II. La maîtrise procédurale de la conversion en liquidation
A. Les garanties de la procédure contradictoire
Le tribunal a veillé à respecter le principe du contradictoire avant de prononcer la conversion. Le débiteur, les administrateurs judiciaires, les mandataires judiciaires et les contrôleurs ont été appelés à comparaître en chambre du conseil. Le ministère public a été entendu et a émis un avis favorable. Le juge-commissaire a également rendu un rapport écrit favorable à la liquidation. Ces formalités assurent que la décision n’est pas prise unilatéralement. Elles permettent à chaque partie de faire valoir ses observations. La procédure de conversion, bien qu’elle intervienne dans un contexte de redressement déjà compromis, ne saurait être expéditive sans garanties. Le tribunal a ainsi concilié la nécessité de statuer rapidement avec le respect des droits de la défense. La présence de deux administrateurs judiciaires et de deux mandataires judiciaires montre une volonté de pluralité dans l’examen de la situation. La chambre du conseil garantit la confidentialité des débats, ce qui est adapté à la sensibilité des informations financières échangées. Enfin, le jugement a été rendu contradictoirement, le débiteur étant présent et assisté d’un avocat. Toutes ces mesures confèrent une légitimité procédurale à la conversion.

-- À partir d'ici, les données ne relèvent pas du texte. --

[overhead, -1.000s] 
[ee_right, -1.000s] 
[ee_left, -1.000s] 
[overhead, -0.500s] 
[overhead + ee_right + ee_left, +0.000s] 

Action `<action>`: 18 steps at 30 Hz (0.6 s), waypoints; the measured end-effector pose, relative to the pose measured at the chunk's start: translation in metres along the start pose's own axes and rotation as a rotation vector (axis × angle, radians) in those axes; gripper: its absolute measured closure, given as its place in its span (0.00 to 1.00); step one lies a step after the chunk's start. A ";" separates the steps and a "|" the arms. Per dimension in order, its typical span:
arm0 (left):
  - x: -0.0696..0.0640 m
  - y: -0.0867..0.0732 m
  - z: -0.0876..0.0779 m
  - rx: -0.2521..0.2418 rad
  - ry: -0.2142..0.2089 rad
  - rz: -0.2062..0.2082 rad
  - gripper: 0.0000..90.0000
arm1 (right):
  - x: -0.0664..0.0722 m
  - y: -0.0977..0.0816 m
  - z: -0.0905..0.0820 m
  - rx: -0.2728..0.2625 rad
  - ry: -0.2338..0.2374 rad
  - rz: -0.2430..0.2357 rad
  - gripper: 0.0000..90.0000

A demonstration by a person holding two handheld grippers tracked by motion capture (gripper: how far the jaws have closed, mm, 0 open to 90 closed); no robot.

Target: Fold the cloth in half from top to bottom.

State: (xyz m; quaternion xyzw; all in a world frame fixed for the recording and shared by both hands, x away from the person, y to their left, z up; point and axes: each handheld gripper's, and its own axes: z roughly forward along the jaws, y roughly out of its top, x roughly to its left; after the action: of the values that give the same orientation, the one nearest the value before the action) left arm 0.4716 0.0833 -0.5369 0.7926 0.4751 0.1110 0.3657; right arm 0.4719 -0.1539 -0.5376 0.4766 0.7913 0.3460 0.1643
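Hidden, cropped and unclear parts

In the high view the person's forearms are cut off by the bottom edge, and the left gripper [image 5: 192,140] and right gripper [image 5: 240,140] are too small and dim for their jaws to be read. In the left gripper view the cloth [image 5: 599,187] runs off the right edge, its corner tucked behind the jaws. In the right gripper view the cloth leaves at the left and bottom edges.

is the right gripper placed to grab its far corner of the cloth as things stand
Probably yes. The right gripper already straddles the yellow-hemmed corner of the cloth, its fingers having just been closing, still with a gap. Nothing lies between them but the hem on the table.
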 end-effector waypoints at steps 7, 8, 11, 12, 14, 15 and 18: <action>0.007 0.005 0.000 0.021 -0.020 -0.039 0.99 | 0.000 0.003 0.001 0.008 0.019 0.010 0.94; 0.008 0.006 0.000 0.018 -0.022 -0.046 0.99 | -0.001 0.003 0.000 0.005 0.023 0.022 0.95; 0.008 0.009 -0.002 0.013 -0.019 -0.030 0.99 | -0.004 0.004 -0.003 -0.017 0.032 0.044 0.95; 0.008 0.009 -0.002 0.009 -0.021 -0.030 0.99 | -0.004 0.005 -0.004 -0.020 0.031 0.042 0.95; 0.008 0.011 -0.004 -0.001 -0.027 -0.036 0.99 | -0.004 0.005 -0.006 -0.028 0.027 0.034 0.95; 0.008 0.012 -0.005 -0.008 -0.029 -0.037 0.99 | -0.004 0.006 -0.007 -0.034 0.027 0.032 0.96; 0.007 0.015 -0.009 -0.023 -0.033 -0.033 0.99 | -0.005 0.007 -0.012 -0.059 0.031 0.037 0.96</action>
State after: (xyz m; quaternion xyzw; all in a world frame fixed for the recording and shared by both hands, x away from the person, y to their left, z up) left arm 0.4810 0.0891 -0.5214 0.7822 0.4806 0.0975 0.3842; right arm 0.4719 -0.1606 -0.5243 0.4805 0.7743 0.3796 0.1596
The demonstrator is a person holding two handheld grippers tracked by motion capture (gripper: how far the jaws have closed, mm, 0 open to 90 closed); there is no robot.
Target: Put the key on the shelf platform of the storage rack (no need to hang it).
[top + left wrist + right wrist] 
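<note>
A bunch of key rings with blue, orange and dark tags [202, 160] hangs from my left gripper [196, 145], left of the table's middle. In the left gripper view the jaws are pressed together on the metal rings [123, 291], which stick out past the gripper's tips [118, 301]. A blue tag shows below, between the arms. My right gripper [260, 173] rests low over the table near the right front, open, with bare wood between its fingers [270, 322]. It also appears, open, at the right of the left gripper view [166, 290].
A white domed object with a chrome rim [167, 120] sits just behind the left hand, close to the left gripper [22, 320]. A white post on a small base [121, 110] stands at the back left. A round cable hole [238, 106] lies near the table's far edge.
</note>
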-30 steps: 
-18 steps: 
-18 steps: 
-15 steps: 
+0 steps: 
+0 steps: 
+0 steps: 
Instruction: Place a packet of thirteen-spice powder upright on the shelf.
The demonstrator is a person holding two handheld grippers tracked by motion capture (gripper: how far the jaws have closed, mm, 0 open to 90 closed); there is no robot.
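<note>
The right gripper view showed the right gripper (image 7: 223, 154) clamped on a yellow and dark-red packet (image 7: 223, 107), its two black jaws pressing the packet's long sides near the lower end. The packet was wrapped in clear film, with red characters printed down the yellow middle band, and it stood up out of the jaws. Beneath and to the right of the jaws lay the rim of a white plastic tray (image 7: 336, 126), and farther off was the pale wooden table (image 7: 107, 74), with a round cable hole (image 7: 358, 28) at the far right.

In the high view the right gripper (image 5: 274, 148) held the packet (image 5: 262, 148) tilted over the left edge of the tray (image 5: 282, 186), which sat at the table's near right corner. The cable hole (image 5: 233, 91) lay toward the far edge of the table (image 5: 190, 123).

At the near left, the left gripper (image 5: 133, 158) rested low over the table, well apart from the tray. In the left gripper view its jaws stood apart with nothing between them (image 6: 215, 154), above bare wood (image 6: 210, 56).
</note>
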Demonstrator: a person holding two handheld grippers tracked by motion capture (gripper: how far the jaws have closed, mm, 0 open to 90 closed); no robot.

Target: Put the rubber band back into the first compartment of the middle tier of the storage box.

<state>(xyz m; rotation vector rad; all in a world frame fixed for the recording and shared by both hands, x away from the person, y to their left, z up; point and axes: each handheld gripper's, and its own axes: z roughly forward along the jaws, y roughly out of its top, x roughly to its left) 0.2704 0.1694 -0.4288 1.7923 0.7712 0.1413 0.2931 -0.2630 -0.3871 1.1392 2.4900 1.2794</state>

B. Les conséquences de la conversion sur les organes de la procédure
Le jugement organise les suites de la liquidation avec précision. Il met fin à la période d’observation et désigne les mandataires judiciaires en qualité de liquidateurs. Les administrateurs judiciaires voient leur mission s’achever après la passation des actes de cession. Le tribunal fixe également un délai de deux ans pour l’examen de la clôture de la procédure. Cette organisation permet une transition ordonnée entre la phase de redressement et la liquidation. La désignation de deux liquidateurs, conjointement avec le maintien des commissaires de justice, assure une gestion rigoureuse des actifs restants. La mention des dépens en frais privilégiés garantit le paiement prioritaire des frais de justice. Enfin, le jugement est exécutoire de plein droit, ce qui évite des recours dilatoires. Le tribunal a ainsi prévu toutes les mesures nécessaires pour que la liquidation soit menée efficacement, compte tenu de l’absence de tout redressement possible. La conversion en liquidation judiciaire, bien que sévère, apparaît comme la seule issue juridiquement cohérente après l’adoption d’un plan de cession totale.